IMDB Movie Reviews Sentiment Analysis using LSTM (Long-Short Term Memory) Networks

This project performs sentiment analysis by classification an IMDB movie review into positive (1) and negative (0)

Description of the Dataset

The core dataset contains 50,000 reviews split evenly into 25,000 training and 25,000 testing sets. The overall distribution of labels is balanced.

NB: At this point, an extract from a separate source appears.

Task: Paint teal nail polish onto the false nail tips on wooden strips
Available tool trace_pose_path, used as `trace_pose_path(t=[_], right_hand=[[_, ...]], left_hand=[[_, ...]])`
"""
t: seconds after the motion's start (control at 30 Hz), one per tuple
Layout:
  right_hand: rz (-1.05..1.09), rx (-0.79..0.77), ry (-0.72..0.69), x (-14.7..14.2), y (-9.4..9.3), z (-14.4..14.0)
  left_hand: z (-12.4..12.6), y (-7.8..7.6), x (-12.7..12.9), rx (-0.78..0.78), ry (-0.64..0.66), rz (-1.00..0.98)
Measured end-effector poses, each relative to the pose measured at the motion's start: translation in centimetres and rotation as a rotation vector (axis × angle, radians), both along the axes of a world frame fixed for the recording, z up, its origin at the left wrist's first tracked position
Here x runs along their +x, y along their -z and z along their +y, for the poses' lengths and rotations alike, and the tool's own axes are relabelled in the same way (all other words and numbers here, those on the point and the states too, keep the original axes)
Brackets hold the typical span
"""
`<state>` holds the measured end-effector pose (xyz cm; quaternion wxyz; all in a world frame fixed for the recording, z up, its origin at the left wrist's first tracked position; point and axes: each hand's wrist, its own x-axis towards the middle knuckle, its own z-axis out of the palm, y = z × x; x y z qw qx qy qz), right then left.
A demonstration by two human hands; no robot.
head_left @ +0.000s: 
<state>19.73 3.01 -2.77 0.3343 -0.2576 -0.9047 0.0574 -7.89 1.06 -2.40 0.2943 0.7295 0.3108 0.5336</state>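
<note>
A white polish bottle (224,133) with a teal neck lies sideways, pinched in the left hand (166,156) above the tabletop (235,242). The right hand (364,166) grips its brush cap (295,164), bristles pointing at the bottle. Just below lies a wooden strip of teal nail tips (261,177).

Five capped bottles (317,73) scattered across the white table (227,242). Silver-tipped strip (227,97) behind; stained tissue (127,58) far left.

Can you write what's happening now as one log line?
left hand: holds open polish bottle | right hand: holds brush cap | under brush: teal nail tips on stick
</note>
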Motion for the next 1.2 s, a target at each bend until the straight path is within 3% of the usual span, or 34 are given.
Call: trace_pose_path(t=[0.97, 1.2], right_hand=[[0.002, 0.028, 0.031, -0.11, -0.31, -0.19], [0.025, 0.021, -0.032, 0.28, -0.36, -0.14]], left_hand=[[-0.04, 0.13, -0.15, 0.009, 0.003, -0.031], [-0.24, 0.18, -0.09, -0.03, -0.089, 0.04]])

You can learn more about this dataset: http://ai.stanford.edu/~amaas/data/sentiment/

Features

Review: IMDB Moview Review Text.
Sentiment: 1 (positive), 0 (negative)

Dependencies

python - Programming Language
tensorflow - TensorFlow is an open-source machine learning library for research and production
keras - Keras is a high-level neural networks API
sklearn - Scikit-learn is a free software machine learning library for the Python
numpy - NumPy is the fundamental package for scientific computing
pandas - Pandas is a software library used for data manipulation and analysis

Steps of Appylying the Machine Algorithm

Step 1. Get data using get_reviews_data

loops through multiple text files, imports the reviews into a list, cleans, and stores it into pandas dataframe

Step 2. Prepares the data for machine learning using preprocess_text_data

tokenizes the Textual data
creates a padded sequence of numbers representing the textual review data
returns a numpy array

Step 3. Create a Baseline LSTM (Long Short Term Memory) Neural Network using create_baseline_model method

be careful when designing the model. Here input_dim of the emmbedding layer should be greater than the size of input vocabulary. The size of the vocabulary can be calculated by print(tokenizer.word_index)
The output layer will be sigmoid layer consisting of 1 neuron (for binary classification)
This will output fuzzy values ranging between 0 and 1 depicting the class probabilities.
compile the model using loss function, optimizer, and metric: Here, we have chosen binary_crossentropy as the loss function since we are performing classification task. Optimiser is adam and metric is accuracy

Step 4. split_and_fit_dataset

train_test_split splits the data in the ratio of test-size to the total dataset, i.e. test_size = 0.2 implies train_size = 0.8
fit the training data (x_train, y_train) in the model using model.fit method

Step 5 evaluate the model performance on test set using model.evaluate method.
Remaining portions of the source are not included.